The naval Battle of Texel or Battle of Kijkduin took place off the southern coast of island of Texel on 21 August 1673 (11 August O.S.) between the Dutch and the combined English and French fleets. It was the last major battle of the Third Anglo-Dutch War, which was itself part of the Franco-Dutch War (1672–1678), during which Louis XIV of France invaded the Republic and sought to establish control over the Spanish Netherlands. English involvement came about because of the Treaty of Dover, secretly concluded by Charles II of England, and which was highly unpopular with the English Parliament.

The overall commanders of the English and Dutch military forces were Lord High Admiral James, Duke of York, afterwards King Duke of York, later James II, and William III of Orange, his son-in-law and another future King of England. Neither of them took part in the fight.

Prince Rupert of the Rhine commanded the Allied fleet of about 92 ships and 30 fireships, taking control of the centre himself, with Jean II d'Estrées commanding the van, and Sir Edward Spragge the rear division. The Dutch fleet of 75 ships and 30 fireships was commanded by Lieutenant-Admiral-General Michiel de Ruyter, with Lieutenant-Admirals Adriaen Banckert in charge of the van and Cornelis Tromp the rear. Although the Dutch ships were smaller on average than their opponents, they were better trained and more experienced.

Battle[edit]

The Battle of Texel (1707) by Willem van de Velde the Younger

In late July, Rupert put to sea again, hoping to draw the Dutch fleet north by feinting against The Hague or Den Helder. De Ruyter initially remained at Schooneveld, but William ordered him to escort an inbound Dutch East India Company convoy, whose capture could provide Charles enough funds to continue the war.[1]

De Ruyter first decided not to leave his defensive position in the Schooneveld, from which he had successfully engaged the allied fleet in the double Battle of Schooneveld. However the Dutch Spice Fleet was returning from the Indies, filled with precious cargo. With half the country under French occupation for almost a year, the Dutch Republic's finances were in disastrous straits. The Dutch could not afford to lose the wealth the Spice Fleet was bringing, let alone allow it to be captured by the enemy. As such stadtholder William ordered De Ruyter to seek to engage the enemy.

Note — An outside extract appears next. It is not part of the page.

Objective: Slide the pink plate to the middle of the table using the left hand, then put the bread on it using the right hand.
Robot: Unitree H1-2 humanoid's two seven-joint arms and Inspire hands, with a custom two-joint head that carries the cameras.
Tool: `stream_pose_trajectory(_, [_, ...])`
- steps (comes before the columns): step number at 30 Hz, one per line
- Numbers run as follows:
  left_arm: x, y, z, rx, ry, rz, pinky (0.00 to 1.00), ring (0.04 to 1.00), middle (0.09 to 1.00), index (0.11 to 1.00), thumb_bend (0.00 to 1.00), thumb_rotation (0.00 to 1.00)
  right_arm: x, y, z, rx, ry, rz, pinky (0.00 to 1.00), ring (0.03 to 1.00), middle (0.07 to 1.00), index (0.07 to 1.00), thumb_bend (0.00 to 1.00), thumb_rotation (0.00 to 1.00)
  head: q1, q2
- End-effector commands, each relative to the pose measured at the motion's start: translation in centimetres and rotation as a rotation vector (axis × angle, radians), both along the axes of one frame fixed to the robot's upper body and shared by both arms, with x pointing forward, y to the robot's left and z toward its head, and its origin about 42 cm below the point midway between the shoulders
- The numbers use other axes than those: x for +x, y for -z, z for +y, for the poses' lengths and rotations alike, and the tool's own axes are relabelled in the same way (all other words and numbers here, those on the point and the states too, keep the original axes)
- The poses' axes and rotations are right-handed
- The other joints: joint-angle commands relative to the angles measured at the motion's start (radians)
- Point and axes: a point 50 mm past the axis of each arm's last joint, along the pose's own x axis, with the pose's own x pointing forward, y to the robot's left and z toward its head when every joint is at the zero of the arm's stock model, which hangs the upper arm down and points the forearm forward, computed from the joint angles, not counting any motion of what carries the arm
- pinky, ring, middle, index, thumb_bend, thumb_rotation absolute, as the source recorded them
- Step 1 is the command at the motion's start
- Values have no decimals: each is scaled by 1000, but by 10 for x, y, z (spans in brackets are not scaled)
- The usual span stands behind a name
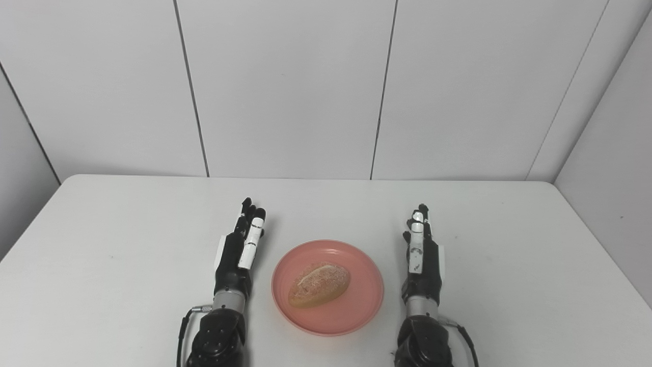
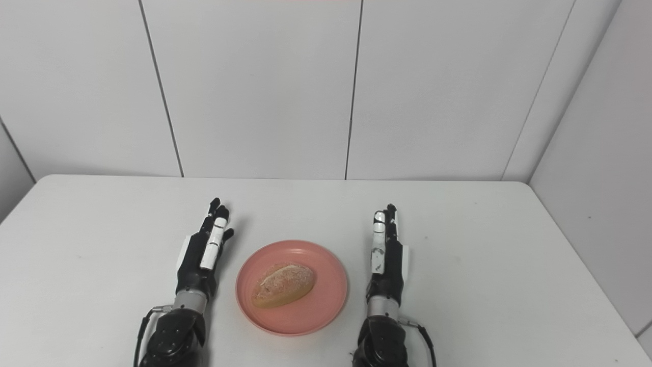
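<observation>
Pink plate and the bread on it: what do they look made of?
Pink plate: likely plastic or melamine, smooth with a soft, low sheen and an even salmon colour; glazed ceramic can't be excluded. Bread: a golden-brown oval roll with a rough, pale-dusted crust; real or replica can't be told.

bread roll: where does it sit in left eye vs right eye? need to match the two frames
Left eye view: bread lies on the pink plate, just below and slightly right of picture centre.
Right eye view: same bread on the plate, lower and left of centre.
Shared landmark: the plate lies between the left hand and the right hand, both open, in each view.
</observation>
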Motion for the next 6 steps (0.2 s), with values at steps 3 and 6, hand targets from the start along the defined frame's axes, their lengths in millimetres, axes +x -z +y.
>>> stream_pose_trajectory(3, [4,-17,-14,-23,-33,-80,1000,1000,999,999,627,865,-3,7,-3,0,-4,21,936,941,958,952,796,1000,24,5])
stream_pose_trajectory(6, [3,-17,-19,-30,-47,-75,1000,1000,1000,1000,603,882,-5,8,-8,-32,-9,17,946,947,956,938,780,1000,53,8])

Although outnumbered, De Ruyter gained the weather gauge and sent his van under Adriaen Banckert in to separate the Allied van (under D'Estrées) from the main fleet. His ploy was effective, and the French ships were unable to play a significant part in the remainder of the battle, which became a gruelling encounter between the bulk of the Dutch fleet and the English centre and rear divisions. Both suffered badly during hours of fierce fighting.

Once again, the rear divisions led by Spragge and Tromp clashed repeatedly, Spragge having publicly sworn to kill or capture his old enemy. Each had to shift their flags to fresh ships three times; on the third occasion, Spragge drowned when the boat transporting him sank. More importantly, his preoccupation with duelling Tromp isolated the English centre, and was a key factor in allowing an inferior but better managed fleet to succeed.[2]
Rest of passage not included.